### Problem to solve
Using the data beneath, show every line that includes the word "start".

### Available data

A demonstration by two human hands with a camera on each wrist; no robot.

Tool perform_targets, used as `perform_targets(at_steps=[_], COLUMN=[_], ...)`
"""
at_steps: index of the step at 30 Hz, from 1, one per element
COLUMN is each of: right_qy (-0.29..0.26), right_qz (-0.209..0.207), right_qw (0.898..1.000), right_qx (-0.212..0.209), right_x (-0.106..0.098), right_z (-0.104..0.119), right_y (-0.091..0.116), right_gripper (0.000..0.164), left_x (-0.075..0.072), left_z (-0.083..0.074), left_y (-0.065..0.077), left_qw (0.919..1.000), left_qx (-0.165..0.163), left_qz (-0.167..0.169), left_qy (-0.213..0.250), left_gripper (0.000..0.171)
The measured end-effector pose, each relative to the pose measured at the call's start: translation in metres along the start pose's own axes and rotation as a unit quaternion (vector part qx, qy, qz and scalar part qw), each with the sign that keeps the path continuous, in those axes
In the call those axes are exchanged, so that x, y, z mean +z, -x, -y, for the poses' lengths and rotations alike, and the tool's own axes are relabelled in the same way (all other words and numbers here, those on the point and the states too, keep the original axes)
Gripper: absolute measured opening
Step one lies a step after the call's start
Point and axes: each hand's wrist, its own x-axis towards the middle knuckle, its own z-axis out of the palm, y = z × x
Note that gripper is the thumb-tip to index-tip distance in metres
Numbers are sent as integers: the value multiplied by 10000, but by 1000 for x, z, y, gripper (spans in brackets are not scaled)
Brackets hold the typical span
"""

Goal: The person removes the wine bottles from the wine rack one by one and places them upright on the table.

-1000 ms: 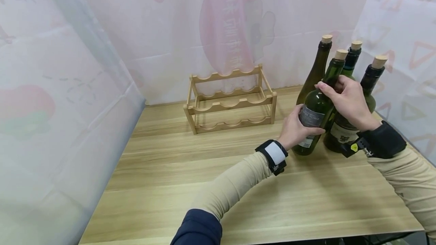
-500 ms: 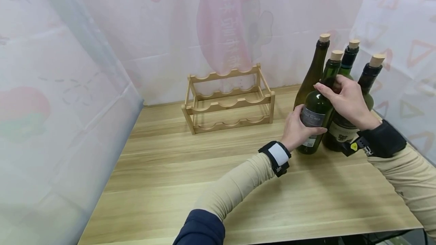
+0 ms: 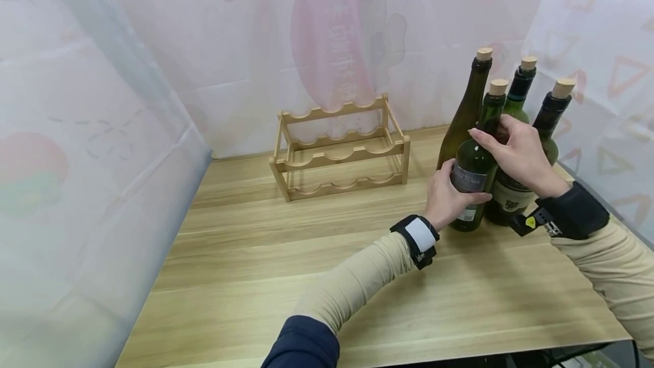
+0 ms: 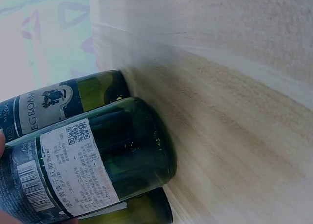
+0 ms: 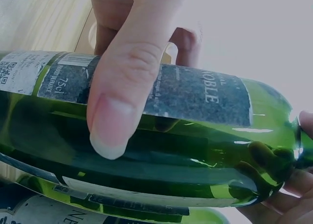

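A green wine bottle (image 3: 472, 155) with a cork and a dark label stands almost upright at the right of the table. My left hand (image 3: 443, 199) grips its lower body, thumb across the label. Around its shoulder and lower neck, my right hand (image 3: 526, 155) curls its fingers. The bottle's base (image 4: 142, 145), with a printed back label above it, shows in the left wrist view. In the right wrist view the left thumb (image 5: 117, 106) lies over the glass, and fingertips (image 5: 288, 194) of the right hand are at the neck end.
Close behind stand a brown-green corked bottle (image 3: 465, 107), a second green bottle (image 3: 518, 108) and a dark-necked bottle (image 3: 550, 115). A wooden bottle rack (image 3: 317, 161) with scalloped bars stands near the back curtain (image 3: 245, 44). Another curtain (image 3: 608, 101) borders the right side.
The held bottle has straightened from a lean: its cork has moved left and its base slightly right. Both hands keep their grip. The head view has shifted a little.
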Motion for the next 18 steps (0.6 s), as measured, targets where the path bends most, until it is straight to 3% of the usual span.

### Your solution
The measured end-effector pose, each relative to the pose measured at the call's start: translation in metres along the start pose's own axes and rotation as a unit quaternion (vector part qx, qy, qz and scalar part qw), each with the sign that keeps the path continuous, in those axes
Step one lies a step after the call's start

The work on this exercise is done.